Denis said investigation at the scene led officers to Adam Taylor Dwiggins, 18, also of Shelby. Denis said it appears Dwiggins was having a confrontation with a girl and Fitch stepped in to prevent Dwiggins from assaulting her and was stabbed.

Dwiggins reportedly ran from the scene, and went back to the rental unit where he was staying with his mother, Kathy Ledford Dwiggins, 51. Denis said she and her son took "specific actions" to hamper the investigation.

Adam Dwiggins is charged with murder and Kathy Dwiggins is charged with being an accessory to murder after the fact.

Both are being held at J. Ruben Long Detention Center.

Denis said he does not anticipate any further updates Sunday, and declined to give more details, he said, because he does not want to compromise the investigation.

The arrest appeared to be the first for both mother and son. A search of N.C. court records shows the two have been stopped by law enforcement officers for only minor traffic offenses.

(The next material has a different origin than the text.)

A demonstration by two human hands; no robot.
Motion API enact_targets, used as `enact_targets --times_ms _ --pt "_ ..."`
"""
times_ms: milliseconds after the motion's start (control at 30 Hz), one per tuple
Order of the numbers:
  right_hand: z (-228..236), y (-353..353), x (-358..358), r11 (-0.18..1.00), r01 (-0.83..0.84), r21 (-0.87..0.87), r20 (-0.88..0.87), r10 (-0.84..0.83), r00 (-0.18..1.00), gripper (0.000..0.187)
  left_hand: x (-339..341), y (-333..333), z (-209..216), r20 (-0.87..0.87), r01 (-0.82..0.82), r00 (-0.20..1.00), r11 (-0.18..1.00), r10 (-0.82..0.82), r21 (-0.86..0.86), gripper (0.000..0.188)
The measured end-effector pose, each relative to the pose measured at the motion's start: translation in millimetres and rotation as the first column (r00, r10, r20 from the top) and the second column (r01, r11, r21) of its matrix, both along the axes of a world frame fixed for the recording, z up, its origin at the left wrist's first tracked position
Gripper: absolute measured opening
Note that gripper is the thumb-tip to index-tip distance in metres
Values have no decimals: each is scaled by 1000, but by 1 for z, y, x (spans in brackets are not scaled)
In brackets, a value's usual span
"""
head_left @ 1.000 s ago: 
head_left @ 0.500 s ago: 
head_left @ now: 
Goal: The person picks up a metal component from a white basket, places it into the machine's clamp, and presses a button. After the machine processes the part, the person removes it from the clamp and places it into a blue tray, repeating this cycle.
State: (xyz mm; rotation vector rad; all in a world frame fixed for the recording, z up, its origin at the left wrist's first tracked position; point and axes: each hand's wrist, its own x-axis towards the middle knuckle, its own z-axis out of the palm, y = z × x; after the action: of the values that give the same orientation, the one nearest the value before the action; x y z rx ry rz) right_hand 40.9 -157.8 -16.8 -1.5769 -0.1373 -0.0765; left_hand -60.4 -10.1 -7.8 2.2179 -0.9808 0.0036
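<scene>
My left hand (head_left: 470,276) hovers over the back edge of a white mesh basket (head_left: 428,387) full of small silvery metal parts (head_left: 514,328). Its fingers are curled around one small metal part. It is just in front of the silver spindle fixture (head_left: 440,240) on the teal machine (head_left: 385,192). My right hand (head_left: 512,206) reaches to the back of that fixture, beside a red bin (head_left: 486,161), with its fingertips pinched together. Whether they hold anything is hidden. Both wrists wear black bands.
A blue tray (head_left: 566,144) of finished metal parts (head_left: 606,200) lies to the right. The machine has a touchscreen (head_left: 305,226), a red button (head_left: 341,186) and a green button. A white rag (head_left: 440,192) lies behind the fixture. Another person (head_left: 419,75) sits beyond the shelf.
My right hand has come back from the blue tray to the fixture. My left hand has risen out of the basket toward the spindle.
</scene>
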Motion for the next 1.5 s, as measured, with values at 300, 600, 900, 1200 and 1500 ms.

Read more: http://www.charlotteobserver.com/2011/08/22/2543470/two-charged-after-teen-stabbed.html#ixzz1Vlk828hk


----------



## sptddog (Mar 22, 2006)

What a shame - assuming it's all as reported, the boy was just doing 'right' by helping the girl, and pays with his life.









Makes me scared for the world my children will live in someday....though I know that's exactly what my Mom said when she was 40 and I was a teen.


----------



## Barry (Mar 13, 2011)

ZHB said:


> This is a big, popular campground at the beach in SC. Security is really very tight there, even though it is basically a small city where people all over the Southeast come to party every weekend in the summer. This is just shocking.
> 
> http://www.charlotte...en-stabbed.html
> 
> ...


South Carolinian here and shocked at this news as well. My wifes family had a permananet site in this CG for years and a lot of our friends camp there. We prefer Myrtle Beach State park because beach is no where near as crowded $26.00 per night is a deal.


----------



## Sandlapper (Apr 12, 2010)

Terrible what happened there. We go there several times a year, including a 2 week trip every June and I must say that the "commotion" is getting worse and worse. They do a good job in my opinion running that place, but the kids are getting a little too wild. Hopefully they'll step back and take a look at the security and crack down more.


----------



## Tangooutback (Apr 16, 2010)

That is a very sad and shocking news to read. Campgrounds are usually full of decent, friendly and family-oriented people. I feel more secured to camp at State parks knowing there is at least one armed park ranger on duty at all time.


----------



## SaveFerris (Sep 19, 2009)

You'd like to think that kind of thing wouldn't happen in a place you normally feel safe taking your family for the weekend.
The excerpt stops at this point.